In 2011, Harmand spotted what appeared to be crude stone artifacts littering the ground near Lake Turkana, in Kenya’s Rift Valley. Early excavations revealed artifacts buried beneath the surface as well. In 2012, with National Geographic funding, Harmand returned to continue excavating the site. She discovered that some of the artifacts she and her team found on the surface neatly fit into pieces that were buried in sediments, suggesting that the fragments were part of the same cache.
Paleomagnetic dating of the sediments put the tools’ age at 3.3 million years old. That’s several hundred thousand years before the next-oldest cache of tools, found in Gona, Ethiopia, which dates to roughly 2.6 million years ago. It’s not clear yet which species in particular crafted the Lomekwi 3 tools, but they could be the handiwork of Kenyanthropus platyops, a controversial human relative discovered near Lomekwi 3 in 1998.
That smaller-brained hominins like Lucy may have been using tools is both remarkable—and yet not all that surprising, Toth says.

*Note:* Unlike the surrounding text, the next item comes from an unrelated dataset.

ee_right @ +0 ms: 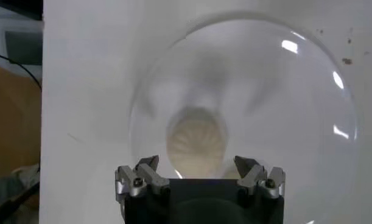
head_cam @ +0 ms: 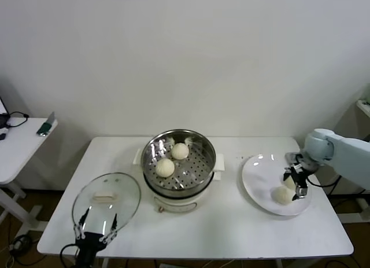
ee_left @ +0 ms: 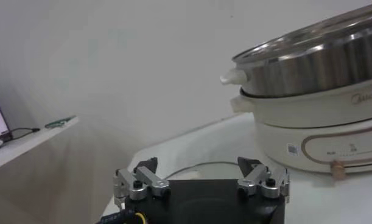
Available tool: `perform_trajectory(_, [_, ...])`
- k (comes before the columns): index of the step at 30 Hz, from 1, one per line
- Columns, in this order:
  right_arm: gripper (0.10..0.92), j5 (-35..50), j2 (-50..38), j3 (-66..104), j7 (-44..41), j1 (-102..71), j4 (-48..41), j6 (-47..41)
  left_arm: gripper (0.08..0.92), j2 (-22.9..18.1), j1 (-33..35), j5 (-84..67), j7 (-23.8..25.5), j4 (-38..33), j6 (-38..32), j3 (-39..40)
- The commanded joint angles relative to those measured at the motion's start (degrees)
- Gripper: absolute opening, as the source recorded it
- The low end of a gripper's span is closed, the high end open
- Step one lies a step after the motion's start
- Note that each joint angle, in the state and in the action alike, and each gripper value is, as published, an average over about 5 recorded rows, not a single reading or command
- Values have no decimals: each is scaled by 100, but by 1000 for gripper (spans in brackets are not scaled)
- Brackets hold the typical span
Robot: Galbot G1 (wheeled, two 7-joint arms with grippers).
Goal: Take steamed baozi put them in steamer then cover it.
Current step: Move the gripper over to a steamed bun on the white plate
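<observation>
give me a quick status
Right gripper open over plate, above a baozi. Left gripper open, idle near lid. Two baozi in steamer. Nothing blocking.

the light is even and soft, coming from above, and the head view is bright with a pale wall [head_cam: 185, 54] and a white desk [head_cam: 231, 221]. shadows are weak: a faint grey one lies under the steamer [head_cam: 178, 158], and a darker zone sits in the lower left corner of the wall. small white glare spots show on the plate [head_cam: 257, 178] and on the steel rim of the steamer. the glass lid [head_cam: 107, 201] gives a mild reflection. in the left wrist view the steamer wall shines in bright bands, and the far background is soft. in the right wrist view the plate has sharp glints, a blurred grey shadow lies above the baozi [ee_right: 196, 141], and the near fingers [ee_right: 262, 178] are in focus.
</observation>
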Motion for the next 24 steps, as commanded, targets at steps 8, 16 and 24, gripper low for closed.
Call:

As a comparison, he points to work he’s done with bonobos—African apes that, like common chimpanzees, are closely related to humans.
When given the raw materials for tool-building, bonobos craft tools that look similar to the ones recovered from the Lake Turkana site, Toth says. “So, you can have a small-brained animal with some manual dexterity producing something like that,” he says.
Bonobos, he says, use the flints to cut through cords or membranes, similar to the methods one might use to butcher an animal. “They understand what ‘sharp’ means,” he says.
But whether this recent find marks the ignition point for millennia of tool making, or is just a flash in the pan, isn’t clear yet. “What we may be seeing are just little sparks of trying to use stone for some activities, but not perhaps becoming a consistent tradition until the last 2.3 million years or so,” Toth says.